# [What you will do]
Filter the data for "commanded" and copy matching lines.

[Records from a dataset]

########

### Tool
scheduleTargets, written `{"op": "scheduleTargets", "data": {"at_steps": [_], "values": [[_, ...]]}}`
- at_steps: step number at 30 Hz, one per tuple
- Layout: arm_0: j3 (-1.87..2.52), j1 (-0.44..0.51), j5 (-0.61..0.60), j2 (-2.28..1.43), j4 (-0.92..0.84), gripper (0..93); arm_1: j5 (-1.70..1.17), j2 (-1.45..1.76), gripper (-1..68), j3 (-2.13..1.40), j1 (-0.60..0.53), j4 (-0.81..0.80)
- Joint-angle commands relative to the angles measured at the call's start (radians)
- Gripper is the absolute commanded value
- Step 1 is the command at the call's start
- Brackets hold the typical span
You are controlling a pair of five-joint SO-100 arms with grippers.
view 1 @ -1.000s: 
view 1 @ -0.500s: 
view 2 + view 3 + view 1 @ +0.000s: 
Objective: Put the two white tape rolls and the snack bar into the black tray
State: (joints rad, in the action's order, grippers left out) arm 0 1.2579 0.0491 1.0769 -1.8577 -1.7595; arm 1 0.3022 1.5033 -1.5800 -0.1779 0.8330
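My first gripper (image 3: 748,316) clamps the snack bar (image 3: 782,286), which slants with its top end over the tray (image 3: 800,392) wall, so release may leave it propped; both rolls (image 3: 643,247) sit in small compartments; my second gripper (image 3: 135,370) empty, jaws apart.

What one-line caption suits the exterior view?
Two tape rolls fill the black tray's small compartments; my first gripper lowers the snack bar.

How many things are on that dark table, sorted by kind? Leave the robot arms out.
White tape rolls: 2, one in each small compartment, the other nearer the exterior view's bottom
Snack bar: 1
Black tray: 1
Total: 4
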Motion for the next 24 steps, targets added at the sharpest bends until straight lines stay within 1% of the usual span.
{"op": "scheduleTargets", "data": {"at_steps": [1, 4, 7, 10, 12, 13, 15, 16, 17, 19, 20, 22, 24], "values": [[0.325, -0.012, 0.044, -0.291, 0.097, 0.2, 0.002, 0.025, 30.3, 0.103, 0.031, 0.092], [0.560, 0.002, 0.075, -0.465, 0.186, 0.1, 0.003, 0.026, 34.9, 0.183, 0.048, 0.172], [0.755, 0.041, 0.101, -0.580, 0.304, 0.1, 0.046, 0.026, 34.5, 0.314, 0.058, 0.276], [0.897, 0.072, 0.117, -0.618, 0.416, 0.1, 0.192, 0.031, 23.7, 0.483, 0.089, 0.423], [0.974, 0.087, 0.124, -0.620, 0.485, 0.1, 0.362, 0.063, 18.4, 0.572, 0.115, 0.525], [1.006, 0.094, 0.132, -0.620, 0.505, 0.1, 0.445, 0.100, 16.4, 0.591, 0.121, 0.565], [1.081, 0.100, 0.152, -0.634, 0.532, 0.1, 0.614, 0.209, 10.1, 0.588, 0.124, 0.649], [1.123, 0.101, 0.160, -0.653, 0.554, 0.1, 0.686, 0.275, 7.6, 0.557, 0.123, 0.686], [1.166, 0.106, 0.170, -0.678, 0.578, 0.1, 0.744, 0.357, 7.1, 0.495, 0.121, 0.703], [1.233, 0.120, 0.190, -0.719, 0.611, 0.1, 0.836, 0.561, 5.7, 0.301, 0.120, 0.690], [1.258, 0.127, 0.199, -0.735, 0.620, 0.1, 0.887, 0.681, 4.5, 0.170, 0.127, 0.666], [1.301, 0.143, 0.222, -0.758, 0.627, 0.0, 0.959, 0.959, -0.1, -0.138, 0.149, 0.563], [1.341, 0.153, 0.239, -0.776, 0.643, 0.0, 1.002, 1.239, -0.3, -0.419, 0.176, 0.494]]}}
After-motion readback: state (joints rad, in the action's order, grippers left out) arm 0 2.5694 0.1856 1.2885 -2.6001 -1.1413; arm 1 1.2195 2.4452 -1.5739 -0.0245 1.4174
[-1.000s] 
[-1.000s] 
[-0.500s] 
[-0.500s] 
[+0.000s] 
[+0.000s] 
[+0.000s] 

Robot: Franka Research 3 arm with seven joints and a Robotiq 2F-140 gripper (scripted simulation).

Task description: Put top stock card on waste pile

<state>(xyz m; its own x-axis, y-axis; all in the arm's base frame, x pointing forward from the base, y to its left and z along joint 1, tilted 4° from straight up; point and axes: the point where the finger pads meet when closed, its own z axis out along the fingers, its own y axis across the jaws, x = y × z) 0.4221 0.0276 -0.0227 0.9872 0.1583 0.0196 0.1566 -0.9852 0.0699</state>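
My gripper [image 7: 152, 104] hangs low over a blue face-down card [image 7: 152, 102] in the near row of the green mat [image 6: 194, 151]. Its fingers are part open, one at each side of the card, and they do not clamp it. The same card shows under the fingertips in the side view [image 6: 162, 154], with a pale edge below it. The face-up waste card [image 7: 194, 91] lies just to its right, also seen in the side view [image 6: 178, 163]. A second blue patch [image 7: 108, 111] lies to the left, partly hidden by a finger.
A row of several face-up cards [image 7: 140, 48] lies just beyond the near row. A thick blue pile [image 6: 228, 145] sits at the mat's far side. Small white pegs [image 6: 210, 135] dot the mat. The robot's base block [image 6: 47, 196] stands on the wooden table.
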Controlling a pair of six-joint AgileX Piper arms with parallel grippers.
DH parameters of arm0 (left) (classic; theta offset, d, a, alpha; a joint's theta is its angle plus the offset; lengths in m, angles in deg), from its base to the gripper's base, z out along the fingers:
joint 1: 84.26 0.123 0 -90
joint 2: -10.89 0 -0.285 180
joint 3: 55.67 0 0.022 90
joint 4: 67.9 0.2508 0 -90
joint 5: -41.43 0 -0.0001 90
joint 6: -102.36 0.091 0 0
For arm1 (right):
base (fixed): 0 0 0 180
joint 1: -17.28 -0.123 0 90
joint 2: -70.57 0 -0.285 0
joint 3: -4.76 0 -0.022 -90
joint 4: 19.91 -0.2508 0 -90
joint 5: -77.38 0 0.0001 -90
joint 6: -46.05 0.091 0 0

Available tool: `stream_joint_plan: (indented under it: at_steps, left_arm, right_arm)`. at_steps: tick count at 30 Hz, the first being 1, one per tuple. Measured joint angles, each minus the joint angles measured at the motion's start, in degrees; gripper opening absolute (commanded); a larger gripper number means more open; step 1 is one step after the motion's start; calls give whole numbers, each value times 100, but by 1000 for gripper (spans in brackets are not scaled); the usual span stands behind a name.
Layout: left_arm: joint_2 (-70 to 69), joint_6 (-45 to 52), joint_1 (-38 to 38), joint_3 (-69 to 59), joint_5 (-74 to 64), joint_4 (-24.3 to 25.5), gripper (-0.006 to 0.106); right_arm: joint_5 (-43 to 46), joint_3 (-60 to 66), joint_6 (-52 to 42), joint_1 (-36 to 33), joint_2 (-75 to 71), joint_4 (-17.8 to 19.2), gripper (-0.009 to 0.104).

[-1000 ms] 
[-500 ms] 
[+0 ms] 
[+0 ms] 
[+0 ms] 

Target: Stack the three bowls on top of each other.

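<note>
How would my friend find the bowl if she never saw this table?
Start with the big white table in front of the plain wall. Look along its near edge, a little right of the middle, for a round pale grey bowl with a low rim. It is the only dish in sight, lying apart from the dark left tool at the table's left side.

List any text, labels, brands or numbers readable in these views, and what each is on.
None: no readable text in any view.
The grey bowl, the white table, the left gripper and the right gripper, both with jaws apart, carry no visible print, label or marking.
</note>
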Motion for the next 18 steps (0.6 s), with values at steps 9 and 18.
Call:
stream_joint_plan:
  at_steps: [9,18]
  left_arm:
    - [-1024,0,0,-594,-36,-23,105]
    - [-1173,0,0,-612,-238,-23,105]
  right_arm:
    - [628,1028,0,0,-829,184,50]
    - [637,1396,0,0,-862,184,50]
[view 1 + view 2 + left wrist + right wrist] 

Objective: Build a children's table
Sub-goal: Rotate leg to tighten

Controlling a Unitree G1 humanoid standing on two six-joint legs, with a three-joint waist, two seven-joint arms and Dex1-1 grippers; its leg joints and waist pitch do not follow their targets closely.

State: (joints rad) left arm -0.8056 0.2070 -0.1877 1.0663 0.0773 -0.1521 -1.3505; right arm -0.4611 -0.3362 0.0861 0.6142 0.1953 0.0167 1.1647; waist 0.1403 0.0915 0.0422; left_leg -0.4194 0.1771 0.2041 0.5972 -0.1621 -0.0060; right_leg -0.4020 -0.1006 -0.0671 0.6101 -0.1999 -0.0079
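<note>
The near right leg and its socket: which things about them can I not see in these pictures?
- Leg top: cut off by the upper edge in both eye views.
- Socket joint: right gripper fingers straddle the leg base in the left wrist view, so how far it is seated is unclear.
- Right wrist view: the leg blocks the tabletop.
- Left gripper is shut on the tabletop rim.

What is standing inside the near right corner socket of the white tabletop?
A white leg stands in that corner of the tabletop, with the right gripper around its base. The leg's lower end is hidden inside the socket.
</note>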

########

# [Task output]
- Gripper is the absolute commanded value
Available tool: `stream_joint_plan: (indented under it: at_steps, left_arm, right_arm)`. at_steps: tick count at 30 Hz, the first being 1, one per tuple. Measured joint angles, each minus the joint angles measured at the motion's start, in degrees; gripper opening absolute (commanded); a larger gripper number means more open; step 1 is one step after the motion's start; calls give whole numbers, each value times 100, but by 1000 for gripper (spans in brackets are not scaled); the usual span stands behind a name.

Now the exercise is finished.